• _Problem_: Give again, exactly as written, each line of the material below starting at the line that contains "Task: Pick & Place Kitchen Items" and ending at the line that contains "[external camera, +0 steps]". Both ends count, and no other line does.

• _Source records_:
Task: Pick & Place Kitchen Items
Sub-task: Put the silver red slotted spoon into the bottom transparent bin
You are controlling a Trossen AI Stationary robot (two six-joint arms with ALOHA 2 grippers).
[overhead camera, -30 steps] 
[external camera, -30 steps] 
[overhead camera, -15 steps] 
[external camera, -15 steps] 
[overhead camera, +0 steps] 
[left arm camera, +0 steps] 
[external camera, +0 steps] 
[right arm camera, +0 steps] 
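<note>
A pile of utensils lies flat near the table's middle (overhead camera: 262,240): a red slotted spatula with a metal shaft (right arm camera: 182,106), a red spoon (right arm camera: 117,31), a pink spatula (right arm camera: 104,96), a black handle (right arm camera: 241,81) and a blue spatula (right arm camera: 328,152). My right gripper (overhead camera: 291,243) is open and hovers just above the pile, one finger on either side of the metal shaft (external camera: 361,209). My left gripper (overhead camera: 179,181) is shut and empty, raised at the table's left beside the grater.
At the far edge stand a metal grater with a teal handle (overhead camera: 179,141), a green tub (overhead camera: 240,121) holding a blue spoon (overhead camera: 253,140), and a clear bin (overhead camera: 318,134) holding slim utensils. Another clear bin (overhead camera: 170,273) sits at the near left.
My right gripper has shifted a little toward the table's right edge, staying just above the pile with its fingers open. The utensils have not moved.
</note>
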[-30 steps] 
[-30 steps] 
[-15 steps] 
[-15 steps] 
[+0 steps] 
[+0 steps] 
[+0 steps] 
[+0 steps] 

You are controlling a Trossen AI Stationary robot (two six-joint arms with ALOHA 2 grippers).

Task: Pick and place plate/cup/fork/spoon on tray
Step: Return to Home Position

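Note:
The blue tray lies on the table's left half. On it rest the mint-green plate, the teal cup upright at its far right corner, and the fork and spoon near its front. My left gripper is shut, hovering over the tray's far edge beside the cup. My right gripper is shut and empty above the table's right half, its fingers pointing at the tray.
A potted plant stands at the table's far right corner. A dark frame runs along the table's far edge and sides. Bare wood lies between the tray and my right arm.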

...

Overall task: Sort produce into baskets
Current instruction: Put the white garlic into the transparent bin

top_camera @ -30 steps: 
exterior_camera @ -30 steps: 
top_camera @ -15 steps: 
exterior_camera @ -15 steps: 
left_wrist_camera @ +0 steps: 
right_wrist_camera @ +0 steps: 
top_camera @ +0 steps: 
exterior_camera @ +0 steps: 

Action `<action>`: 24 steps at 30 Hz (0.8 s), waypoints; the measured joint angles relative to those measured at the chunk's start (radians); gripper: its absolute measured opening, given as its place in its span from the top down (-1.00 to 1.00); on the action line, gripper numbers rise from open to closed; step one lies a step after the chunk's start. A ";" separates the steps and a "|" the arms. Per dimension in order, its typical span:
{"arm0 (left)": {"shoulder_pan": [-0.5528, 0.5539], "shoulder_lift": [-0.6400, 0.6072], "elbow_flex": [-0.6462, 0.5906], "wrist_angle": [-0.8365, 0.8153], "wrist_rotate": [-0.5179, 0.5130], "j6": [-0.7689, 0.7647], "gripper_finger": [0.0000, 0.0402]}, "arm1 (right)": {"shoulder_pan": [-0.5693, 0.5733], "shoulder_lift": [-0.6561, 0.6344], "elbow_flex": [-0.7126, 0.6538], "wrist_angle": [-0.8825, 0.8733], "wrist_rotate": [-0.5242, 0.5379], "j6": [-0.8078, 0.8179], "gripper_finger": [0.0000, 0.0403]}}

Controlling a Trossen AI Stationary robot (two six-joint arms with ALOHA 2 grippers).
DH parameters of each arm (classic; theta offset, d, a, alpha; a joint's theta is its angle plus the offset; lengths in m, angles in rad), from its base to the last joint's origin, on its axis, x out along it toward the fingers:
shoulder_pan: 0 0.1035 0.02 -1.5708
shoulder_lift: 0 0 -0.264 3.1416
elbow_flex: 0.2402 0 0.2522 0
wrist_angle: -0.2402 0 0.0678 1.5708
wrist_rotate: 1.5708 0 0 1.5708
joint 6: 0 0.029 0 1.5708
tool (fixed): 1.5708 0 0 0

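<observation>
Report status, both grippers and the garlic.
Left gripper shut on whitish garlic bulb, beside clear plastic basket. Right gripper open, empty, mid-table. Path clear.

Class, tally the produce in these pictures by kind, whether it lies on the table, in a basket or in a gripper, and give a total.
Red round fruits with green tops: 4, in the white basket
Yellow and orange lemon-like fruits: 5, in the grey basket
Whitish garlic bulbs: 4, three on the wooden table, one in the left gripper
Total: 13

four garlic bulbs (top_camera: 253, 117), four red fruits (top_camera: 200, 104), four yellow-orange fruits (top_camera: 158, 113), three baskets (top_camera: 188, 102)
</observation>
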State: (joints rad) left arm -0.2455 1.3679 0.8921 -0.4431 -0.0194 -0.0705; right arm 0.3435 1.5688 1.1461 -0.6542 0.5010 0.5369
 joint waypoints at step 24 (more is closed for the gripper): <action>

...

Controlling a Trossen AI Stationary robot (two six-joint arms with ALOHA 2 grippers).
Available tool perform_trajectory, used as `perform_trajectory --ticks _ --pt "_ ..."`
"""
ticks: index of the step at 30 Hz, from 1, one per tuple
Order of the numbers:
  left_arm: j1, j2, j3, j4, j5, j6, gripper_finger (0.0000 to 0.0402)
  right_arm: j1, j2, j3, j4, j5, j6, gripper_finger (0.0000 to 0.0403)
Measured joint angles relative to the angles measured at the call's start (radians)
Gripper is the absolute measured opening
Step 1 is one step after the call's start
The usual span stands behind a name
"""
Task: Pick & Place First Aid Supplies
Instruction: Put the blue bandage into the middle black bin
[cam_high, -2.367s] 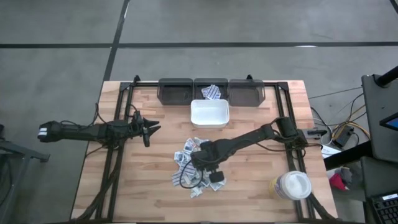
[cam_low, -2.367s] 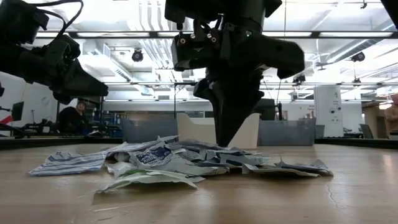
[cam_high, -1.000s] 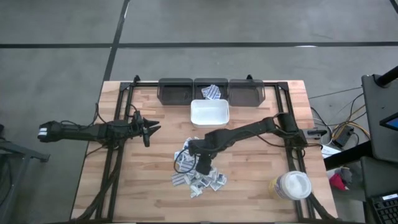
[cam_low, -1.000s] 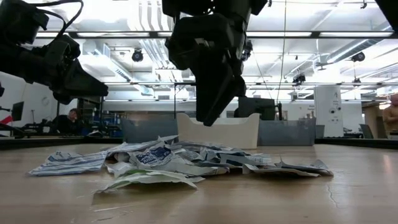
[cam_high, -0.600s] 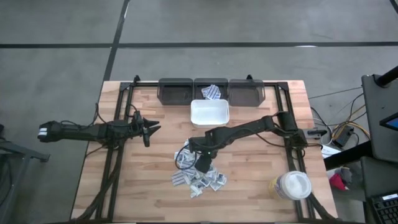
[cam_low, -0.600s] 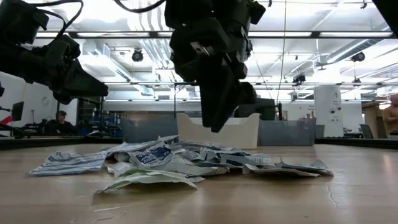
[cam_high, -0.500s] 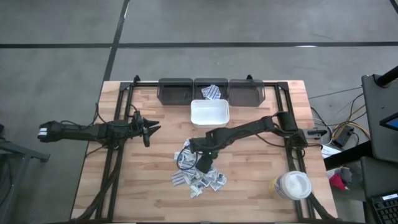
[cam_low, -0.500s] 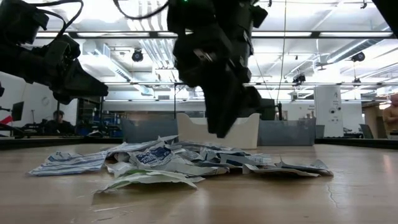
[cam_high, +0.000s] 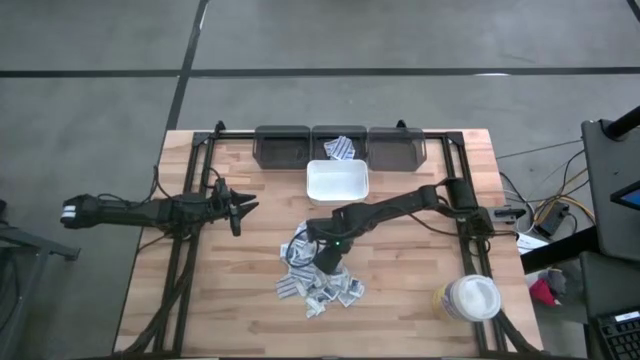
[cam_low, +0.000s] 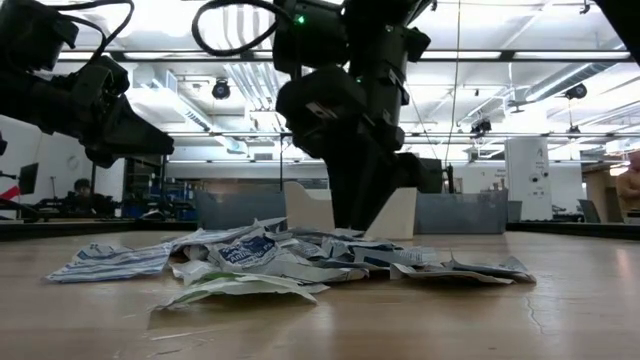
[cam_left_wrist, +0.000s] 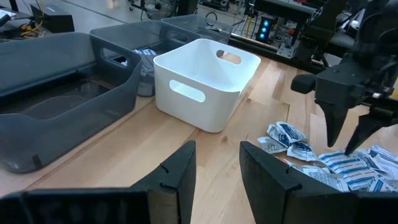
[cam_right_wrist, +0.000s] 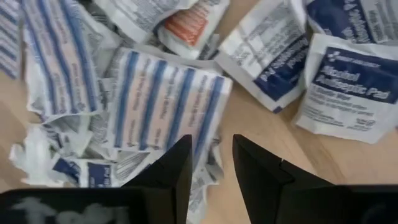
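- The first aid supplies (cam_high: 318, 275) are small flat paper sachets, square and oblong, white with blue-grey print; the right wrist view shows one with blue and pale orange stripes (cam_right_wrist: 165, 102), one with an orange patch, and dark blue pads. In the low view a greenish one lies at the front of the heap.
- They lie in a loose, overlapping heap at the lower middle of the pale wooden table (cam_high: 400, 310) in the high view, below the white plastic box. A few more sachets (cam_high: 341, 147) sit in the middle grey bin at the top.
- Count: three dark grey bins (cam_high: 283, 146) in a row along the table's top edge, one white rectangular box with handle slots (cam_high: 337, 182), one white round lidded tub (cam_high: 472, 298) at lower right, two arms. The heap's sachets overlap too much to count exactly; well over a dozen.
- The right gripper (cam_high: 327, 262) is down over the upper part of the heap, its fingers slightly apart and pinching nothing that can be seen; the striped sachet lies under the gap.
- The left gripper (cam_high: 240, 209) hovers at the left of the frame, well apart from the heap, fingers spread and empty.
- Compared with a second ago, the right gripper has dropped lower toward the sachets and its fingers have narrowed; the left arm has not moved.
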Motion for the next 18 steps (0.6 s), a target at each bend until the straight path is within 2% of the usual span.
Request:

• _Result of the task_:
Task: Pick & Place Kitchen Items
Sub-task: Put the silver red slotted spoon into the bottom transparent bin
You are controlling a Trossen AI Stationary robot (two six-joint arms with ALOHA 2 grippers).
[overhead camera, -30 steps] 
[external camera, -30 steps] 
[overhead camera, -15 steps] 
[external camera, -15 steps] 
[overhead camera, +0 steps] 
[left arm camera, +0 steps] 
[external camera, +0 steps] 

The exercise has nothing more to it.